Out of the proposed changes, we find the ones regarding the following areas to be the most relevant and important for the Czech market:
- Deferral of the date of initial application of IFRS 17 and expiry date for the temporary exemption from applying IFRS 9 until 1 January 2022
Entities will be required to apply IFRS 17 for annual periods beginning on or after 1 January 2022. This also relates to the expiry date of temporary exemption from applying IFRS 9, which has been postponed by 1 year as well. Entities will be therefore required to apply IFRS 9 for annual periods beginning on or after 1 January 2022.
- Alignment in the recognition of gains from proportionate reinsurance contracts held when underlying contracts are onerous
Amendment allows entities to align any possible gains on initial recognition from proportionate reinsurance contracts held with losses on underlying onerous contracts. From our point of view, this will help companies solve an important methodological issue. However, we expect that even after the proposed change, accounting of reinsurance contracts held will remain a complex area where market best practice in interpretations of many points is yet to be established.
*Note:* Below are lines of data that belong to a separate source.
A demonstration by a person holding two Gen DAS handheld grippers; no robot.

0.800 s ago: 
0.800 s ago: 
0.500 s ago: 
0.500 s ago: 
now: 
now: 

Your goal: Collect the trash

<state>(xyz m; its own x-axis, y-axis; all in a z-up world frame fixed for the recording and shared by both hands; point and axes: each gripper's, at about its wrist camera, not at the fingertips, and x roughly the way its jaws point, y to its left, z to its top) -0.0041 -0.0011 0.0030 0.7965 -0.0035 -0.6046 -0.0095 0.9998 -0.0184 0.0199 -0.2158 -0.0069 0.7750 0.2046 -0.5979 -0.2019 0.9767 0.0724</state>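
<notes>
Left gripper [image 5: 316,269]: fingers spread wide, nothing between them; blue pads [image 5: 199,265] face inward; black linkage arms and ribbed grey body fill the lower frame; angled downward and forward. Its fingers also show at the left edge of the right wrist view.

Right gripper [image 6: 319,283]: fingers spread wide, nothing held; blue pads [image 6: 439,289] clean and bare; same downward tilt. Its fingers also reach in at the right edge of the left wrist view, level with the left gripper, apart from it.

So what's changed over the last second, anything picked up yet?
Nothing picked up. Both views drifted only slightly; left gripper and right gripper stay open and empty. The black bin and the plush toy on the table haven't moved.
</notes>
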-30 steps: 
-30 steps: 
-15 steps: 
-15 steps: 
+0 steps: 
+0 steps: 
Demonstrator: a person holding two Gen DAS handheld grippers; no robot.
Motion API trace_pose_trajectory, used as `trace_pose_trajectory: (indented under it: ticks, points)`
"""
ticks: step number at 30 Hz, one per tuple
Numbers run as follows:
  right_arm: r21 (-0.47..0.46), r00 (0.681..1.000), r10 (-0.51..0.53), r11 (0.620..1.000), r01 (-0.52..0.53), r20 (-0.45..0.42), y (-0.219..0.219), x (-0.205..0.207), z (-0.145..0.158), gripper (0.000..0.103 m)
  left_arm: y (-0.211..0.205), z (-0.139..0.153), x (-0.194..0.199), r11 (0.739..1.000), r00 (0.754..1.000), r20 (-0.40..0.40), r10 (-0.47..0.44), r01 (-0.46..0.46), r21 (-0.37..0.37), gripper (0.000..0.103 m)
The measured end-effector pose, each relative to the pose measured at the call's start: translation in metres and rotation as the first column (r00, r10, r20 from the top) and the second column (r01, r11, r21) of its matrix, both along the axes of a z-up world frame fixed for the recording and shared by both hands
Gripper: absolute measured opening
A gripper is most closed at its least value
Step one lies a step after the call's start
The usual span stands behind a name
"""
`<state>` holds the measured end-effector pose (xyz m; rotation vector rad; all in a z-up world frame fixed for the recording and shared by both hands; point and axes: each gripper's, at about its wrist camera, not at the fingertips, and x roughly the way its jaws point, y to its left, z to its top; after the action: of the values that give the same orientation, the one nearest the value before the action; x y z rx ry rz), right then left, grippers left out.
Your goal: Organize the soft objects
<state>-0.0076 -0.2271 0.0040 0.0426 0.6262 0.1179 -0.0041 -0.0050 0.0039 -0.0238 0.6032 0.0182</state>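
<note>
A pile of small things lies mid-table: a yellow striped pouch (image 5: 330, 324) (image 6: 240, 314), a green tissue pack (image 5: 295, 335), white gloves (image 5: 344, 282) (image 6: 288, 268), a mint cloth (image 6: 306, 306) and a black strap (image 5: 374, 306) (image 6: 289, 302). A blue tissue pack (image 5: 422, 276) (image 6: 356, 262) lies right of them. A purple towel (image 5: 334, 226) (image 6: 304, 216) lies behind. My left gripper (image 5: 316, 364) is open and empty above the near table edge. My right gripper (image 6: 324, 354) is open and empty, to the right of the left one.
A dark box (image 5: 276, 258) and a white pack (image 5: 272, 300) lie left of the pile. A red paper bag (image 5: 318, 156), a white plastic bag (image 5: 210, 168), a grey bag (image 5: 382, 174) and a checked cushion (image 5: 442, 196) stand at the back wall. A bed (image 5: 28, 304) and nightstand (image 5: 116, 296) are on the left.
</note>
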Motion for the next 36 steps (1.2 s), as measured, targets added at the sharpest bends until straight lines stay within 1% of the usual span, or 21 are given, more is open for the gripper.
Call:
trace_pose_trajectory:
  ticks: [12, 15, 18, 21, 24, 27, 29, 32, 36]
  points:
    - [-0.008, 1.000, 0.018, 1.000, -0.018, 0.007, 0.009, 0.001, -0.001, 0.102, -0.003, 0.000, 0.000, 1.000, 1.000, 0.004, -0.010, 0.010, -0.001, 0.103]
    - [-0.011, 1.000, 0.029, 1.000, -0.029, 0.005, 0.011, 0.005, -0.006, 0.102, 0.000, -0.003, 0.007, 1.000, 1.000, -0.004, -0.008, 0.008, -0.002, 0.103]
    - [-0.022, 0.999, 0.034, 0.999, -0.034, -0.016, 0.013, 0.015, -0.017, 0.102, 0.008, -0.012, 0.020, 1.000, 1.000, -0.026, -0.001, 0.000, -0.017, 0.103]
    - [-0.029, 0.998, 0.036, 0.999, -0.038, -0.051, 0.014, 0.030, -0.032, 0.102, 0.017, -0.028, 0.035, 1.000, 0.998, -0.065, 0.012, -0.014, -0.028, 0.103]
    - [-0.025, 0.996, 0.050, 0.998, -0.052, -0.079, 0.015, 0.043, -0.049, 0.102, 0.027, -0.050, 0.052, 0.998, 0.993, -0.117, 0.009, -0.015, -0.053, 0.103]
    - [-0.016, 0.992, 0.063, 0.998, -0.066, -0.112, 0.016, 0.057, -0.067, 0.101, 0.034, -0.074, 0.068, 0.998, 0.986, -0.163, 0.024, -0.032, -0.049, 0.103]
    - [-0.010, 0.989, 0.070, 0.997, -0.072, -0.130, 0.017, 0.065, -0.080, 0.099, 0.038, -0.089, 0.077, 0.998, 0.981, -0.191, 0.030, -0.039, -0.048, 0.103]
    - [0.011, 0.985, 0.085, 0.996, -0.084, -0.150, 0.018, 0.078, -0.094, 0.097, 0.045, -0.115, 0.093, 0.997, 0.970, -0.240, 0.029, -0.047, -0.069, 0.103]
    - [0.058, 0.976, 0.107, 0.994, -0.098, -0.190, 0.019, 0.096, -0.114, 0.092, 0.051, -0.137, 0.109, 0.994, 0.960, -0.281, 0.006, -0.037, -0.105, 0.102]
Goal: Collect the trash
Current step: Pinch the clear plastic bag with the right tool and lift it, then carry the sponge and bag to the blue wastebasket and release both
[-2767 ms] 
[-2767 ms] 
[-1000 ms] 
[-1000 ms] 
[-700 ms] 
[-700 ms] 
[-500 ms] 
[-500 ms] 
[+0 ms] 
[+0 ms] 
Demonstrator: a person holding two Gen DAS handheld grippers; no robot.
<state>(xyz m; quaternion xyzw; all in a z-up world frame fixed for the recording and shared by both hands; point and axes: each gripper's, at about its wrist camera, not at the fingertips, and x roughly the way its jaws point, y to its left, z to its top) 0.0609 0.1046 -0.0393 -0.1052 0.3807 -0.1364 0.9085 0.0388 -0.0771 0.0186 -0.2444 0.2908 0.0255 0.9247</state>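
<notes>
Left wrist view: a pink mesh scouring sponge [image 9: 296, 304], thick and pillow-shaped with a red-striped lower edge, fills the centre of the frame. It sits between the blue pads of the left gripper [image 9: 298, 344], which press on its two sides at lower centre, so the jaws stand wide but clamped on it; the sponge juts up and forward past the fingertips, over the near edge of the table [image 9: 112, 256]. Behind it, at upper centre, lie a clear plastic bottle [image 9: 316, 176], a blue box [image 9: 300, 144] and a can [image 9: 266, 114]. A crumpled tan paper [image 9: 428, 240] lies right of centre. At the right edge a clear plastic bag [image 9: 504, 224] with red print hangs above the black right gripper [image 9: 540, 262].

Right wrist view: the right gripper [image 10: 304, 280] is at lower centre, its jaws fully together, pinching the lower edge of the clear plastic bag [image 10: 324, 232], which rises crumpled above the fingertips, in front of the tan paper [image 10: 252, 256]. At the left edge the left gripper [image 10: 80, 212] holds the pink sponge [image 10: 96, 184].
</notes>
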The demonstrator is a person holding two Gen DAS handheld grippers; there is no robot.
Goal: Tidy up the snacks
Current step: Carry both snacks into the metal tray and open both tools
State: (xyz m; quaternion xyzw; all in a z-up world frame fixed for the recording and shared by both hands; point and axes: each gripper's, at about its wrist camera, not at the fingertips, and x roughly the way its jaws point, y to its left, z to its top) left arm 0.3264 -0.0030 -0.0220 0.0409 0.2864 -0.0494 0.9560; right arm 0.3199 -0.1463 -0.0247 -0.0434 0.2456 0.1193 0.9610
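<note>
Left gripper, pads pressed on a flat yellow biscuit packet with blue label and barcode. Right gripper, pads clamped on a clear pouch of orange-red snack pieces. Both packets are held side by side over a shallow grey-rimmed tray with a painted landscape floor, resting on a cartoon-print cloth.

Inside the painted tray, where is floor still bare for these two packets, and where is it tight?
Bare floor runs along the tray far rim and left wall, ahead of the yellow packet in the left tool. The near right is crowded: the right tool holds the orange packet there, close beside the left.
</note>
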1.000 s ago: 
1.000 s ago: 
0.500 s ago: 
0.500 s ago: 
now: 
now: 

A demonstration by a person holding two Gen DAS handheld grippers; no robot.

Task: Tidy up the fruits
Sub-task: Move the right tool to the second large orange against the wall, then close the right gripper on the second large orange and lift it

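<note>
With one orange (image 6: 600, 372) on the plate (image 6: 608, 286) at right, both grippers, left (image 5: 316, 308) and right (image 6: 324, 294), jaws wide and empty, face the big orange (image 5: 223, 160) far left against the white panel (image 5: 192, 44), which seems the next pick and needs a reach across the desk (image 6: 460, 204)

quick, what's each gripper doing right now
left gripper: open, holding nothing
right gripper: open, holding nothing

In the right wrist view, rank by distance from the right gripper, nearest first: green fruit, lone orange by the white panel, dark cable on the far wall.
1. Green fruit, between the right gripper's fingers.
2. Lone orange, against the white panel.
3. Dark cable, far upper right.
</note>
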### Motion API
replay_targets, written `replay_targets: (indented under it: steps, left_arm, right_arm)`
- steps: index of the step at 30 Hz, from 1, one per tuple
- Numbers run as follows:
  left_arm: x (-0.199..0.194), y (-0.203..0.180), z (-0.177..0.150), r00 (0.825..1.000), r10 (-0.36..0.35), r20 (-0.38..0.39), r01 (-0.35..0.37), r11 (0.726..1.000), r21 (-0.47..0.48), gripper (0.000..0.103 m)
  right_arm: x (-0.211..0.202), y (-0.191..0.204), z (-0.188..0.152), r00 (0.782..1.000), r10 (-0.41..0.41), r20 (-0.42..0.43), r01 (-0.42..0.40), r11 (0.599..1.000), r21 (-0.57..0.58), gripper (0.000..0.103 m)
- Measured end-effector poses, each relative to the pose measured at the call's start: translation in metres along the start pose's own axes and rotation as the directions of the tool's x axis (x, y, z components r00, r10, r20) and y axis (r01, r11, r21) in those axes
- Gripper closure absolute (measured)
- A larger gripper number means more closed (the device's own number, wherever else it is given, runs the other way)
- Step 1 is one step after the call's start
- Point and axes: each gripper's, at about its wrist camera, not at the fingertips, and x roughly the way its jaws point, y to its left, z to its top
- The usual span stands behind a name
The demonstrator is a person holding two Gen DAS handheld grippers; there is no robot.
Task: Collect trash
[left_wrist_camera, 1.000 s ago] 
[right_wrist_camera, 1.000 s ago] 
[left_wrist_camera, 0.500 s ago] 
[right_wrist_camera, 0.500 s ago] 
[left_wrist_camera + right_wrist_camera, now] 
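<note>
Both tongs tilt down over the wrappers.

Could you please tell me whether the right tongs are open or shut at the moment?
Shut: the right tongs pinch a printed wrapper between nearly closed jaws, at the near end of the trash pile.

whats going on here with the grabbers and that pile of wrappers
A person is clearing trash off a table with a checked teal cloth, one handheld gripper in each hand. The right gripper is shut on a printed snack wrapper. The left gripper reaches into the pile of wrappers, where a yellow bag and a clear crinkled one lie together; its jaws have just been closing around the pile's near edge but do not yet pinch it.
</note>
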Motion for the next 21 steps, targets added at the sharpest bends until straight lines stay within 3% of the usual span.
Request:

- Recognition of acquisition cash flows relating to expected contract renewals as an asset and related disclosure requirements
The amendment requires entities to recognise insurance acquisition cash flows allocated to expected contract renewals as an asset, rather than as a part of the measurement of the fulfilment cash flows of the initial contracts. We expect this change to reduce the number of insurance contracts that are determined to be onerous at initial recognition.
- Simplified presentation of insurance contracts in the statement of financial position
By the requirements of IFRS 17, entities have to present insurance contracts that are assets separately from those that are liabilities. According to the proposed amendment, such separation of contracts should be done on the portfolio level, rather than at the group of contracts level. This will likely reduce the size of insurance contracts presented as assets, since many groups of insurance contracts will switch between asset and liability positions, whereas most portfolios of insurance contracts are expected to be consistently in a liability position.
Even though the Exposure Draft was designed not to unduly disrupt the IFRS 17 implementation processes already underway, it offers significant refinements and adjustments to the requirements that will have an impact on the preparations of insurance companies and the resulting financial statements.
We would therefore recommend insurance companies to closely monitor these open points and their development and to prepare for incorporation of these changes into their ongoing preparations for IFRS 17 implementation.